A recent excerpt from a speech about U.S. public diplomacy reminds me of the discursive terrain that continues to represent the commonly circulated descriptions and justifications for U.S. public diplomacy. Understanding these discursive limitations (in other words, attention to how we talk about what “we” should “do” in terms of P.D. policy) might point to why the public conversation continues to revolve around the same observations and criticisms that populate the parade of advisory reports and congressional testimony since 2001.

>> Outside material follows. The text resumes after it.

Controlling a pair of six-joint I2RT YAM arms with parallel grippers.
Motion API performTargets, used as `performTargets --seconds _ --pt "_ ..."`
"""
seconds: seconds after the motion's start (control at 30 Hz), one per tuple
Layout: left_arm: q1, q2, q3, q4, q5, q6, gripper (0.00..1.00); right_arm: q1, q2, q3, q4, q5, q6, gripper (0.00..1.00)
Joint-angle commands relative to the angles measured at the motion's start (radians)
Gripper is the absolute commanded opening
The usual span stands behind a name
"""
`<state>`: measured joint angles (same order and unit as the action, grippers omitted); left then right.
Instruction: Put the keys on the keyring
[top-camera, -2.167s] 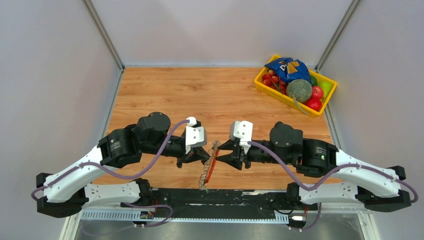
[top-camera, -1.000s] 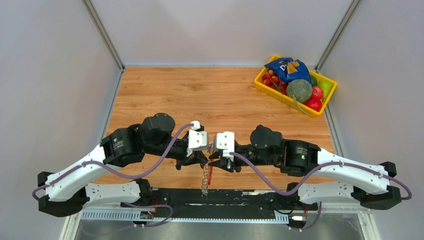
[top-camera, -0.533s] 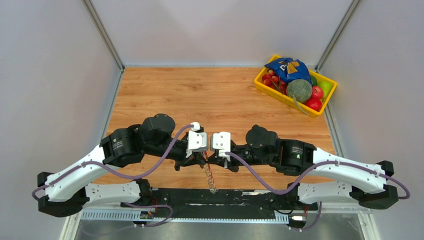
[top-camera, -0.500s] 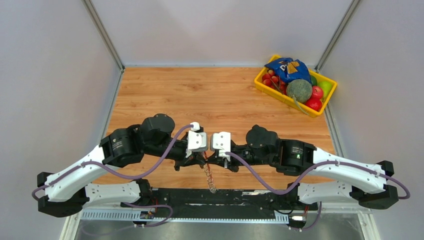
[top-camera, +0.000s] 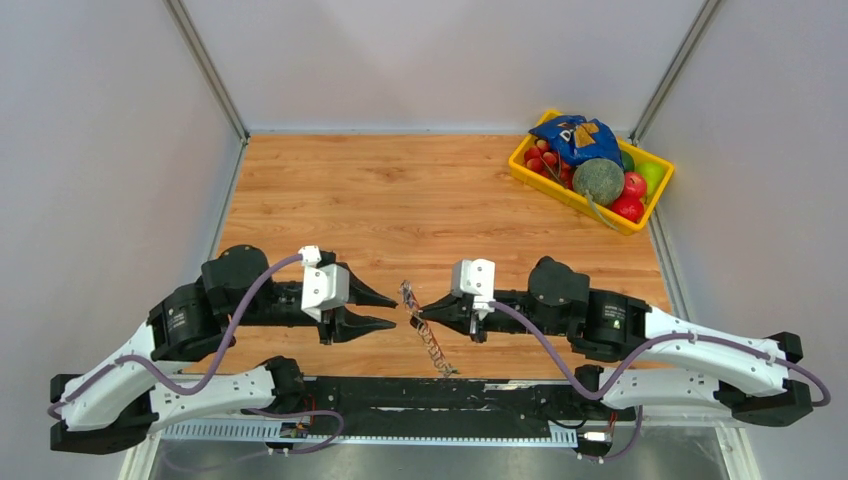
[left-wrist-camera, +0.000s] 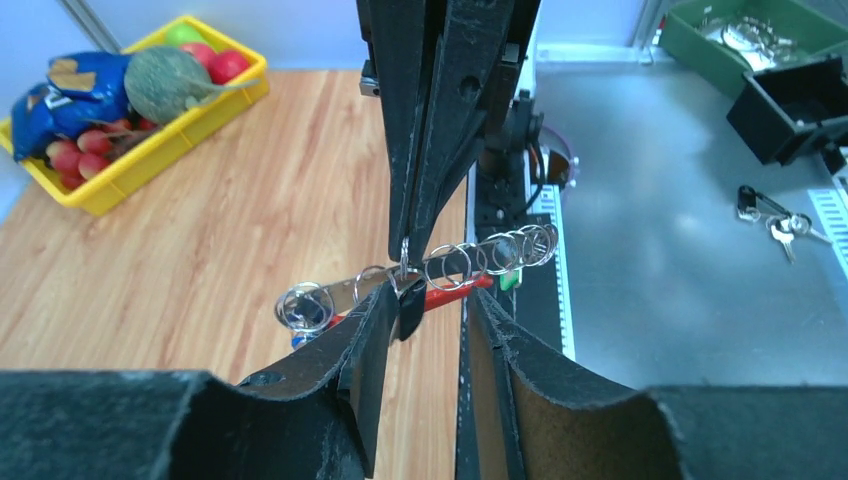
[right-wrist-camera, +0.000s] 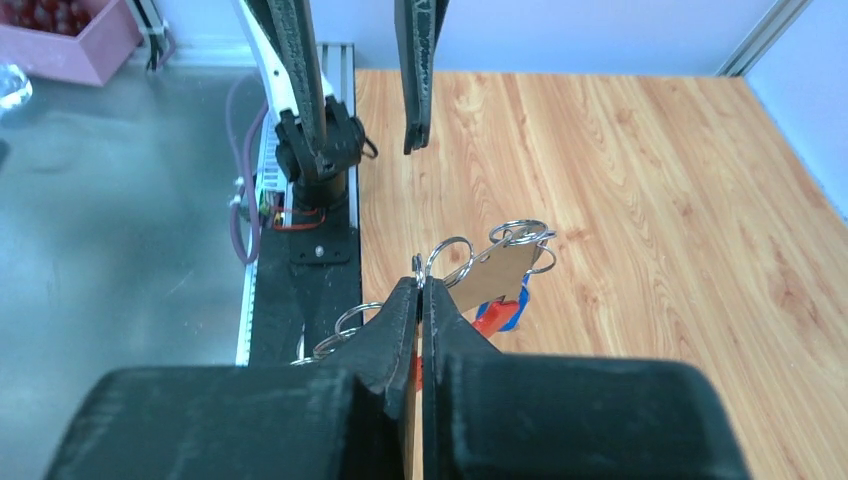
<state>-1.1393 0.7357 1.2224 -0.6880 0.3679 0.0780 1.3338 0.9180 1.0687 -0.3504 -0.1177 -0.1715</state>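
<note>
Here's the keyring (top-camera: 428, 338), a string of thin silver wire rings on a grey woven strap. It hangs off the near edge of the table at the lower middle of the overhead view. The right gripper (top-camera: 415, 312) has its fingers pressed together on one ring, and that pinch looks like all that holds it up.

That's the worry for me. With a wire that thin, the ring could twist or slide out if the grip turns, and the whole string would drop down by the arm bases. The strap is loose too, so a swing could move the target ring just as a key is offered.

From the left wrist view the rings overlap in a slanted row, with a red strip and a green tip behind them. At the low end there's a bit of blue, which I take for the blue-headed key (right-wrist-camera: 508, 318). A small black lump just under the pinch may be the black-headed key (left-wrist-camera: 410, 312), though I can't tell whether either is threaded on.

Further out, the left gripper (top-camera: 394, 312) sits just left of the rings, jaws apart and holding nothing. Beyond is the bare wooden table (top-camera: 400, 190), with a yellow plastic bin (top-camera: 570, 200) of fruit at upper right.
</note>
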Motion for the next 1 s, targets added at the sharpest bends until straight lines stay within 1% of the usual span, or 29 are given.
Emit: performTargets --seconds 0.0,0.1,0.23,0.63,0.83,0.97 --pt "-0.004 -0.047 -0.062 0.183 -0.019 -0.057 0.43 0.002 -0.068 -0.026 0.211 0.04 0.058 0.0" --pt "-0.004 -0.064 -0.107 0.252 -0.028 -0.07 0.44 0.003 -0.094 -0.065 0.287 0.045 0.086 0.0" --pt "-0.004 -0.063 -0.135 0.303 -0.029 -0.072 0.44 0.002 -0.12 -0.109 0.386 0.044 0.108 0.0" --pt "-0.004 -0.028 -0.163 0.397 -0.054 -0.103 0.44 0.002 -0.167 -0.24 0.672 0.02 0.158 0.0" --pt "-0.004 -0.02 -0.17 0.416 -0.075 -0.107 0.44 0.003 -0.174 -0.278 0.737 0.019 0.165 0.0" --pt "-0.004 -0.029 -0.187 0.422 -0.115 -0.114 0.44 0.003 -0.173 -0.299 0.758 0.077 0.165 0.0"
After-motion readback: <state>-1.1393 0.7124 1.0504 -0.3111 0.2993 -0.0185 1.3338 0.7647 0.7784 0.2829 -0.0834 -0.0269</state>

Consider the words of the new U.S. Undersecretary of State for Public Diplomacy and Public Affairs – James Glassman, speaking to the Washington Institute’s Special Policy Forum on July 8, 2008. Glassman comes out swinging to defend, by defining, the notion that his job relates to a ‘war of ideas.” Here are some excerpts:
“In fact, I am convinced that, unless we get the war of ideas right, we will never succeed in meeting the most significant threat of our time. Unless we get the war of ideas right, the safety of Americans and the future of America’s way of life will be in continuous peril.”
…
“But starting in the early 1990s, the United States, in bipartisan fashion, began to dismantle this arsenal of persuasion. It was an act the Djerejian Group, of which I was a member, called “a process of unilateral disarmament in the weapons of advocacy.” Beginning shortly after 9/11, the tide began to turn again but slowly. “
…
“So let me be specific. Our mission today in the war of ideas is highly focused. It is to use the tools of ideological engagement — words, deeds, and images — to create an environment hostile to violent extremism. We want to break the linkages between groups like al-Qaeda and their target audiences. “
…
“Our priority is not to promote our brand but to help destroy theirs.”

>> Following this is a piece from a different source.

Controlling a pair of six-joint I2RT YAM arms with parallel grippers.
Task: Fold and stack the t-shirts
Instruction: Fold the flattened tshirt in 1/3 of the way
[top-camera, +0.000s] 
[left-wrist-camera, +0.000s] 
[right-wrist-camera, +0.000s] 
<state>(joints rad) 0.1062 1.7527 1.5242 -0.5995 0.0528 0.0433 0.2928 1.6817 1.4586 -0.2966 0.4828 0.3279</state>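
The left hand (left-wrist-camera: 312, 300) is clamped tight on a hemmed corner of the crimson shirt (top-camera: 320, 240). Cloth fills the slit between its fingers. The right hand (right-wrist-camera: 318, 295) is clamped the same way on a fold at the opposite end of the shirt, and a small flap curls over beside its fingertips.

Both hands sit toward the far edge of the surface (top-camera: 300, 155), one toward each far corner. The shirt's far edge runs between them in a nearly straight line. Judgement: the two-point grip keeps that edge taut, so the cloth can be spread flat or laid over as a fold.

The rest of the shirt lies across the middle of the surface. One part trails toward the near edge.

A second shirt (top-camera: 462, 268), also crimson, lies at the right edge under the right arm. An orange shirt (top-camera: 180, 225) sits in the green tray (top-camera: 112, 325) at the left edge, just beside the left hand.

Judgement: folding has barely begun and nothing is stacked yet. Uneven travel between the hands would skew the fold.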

These are of course taken out of context. But I bring them up to highlight the prevalence of crisis and martial metaphors in framing the obligations and motivations behind public diplomacy. More to the point, does a public diplomacy presented as an instrument of dialogue facilitation and rational exchange of ideas or culture fit within what rhetoricians might term the consequences of our “termistic compulsions?” Put another way, is U.S. policy imagination constrained by thinking about (and talking about) public diplomacy within a strategic discourse, which in turn perpetuates its status as something to be criticized and endlessly re-defined? The standards of how to talk about and judge public diplomacy change with the discourse that regulates how we perceive it.
Of course some aspects of public diplomacy are not controversial; many across the political and policy spectrum argue that it is necessary. It becomes debatable within a political context when one attaches it to outcomes that reflect contemporary political decisions (like influencing audiences shaped by “experiencing” the business end of U.S. foreign policy; or reducing the threat from terrorism - the focus of the GWOT campaign).

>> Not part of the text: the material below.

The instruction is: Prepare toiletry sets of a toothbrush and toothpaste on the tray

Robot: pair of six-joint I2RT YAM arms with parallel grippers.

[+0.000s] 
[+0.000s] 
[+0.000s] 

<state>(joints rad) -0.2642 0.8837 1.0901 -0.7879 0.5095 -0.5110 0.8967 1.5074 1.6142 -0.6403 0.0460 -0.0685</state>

Obviously, there is a lot more to say about this – the effects of message framing and policy rhetoric on the larger accepted policy imagination. The possibility of such rhetoric shaping the policy landscape has been discussed in great detail by rhetorical scholars like Robert Ivie, Martin Medhurst, Philip Wander, G. Thomas Goodnight, and Thomas Kane. Nevertheless, I wanted to get the notion out there to build upon in future blog posts.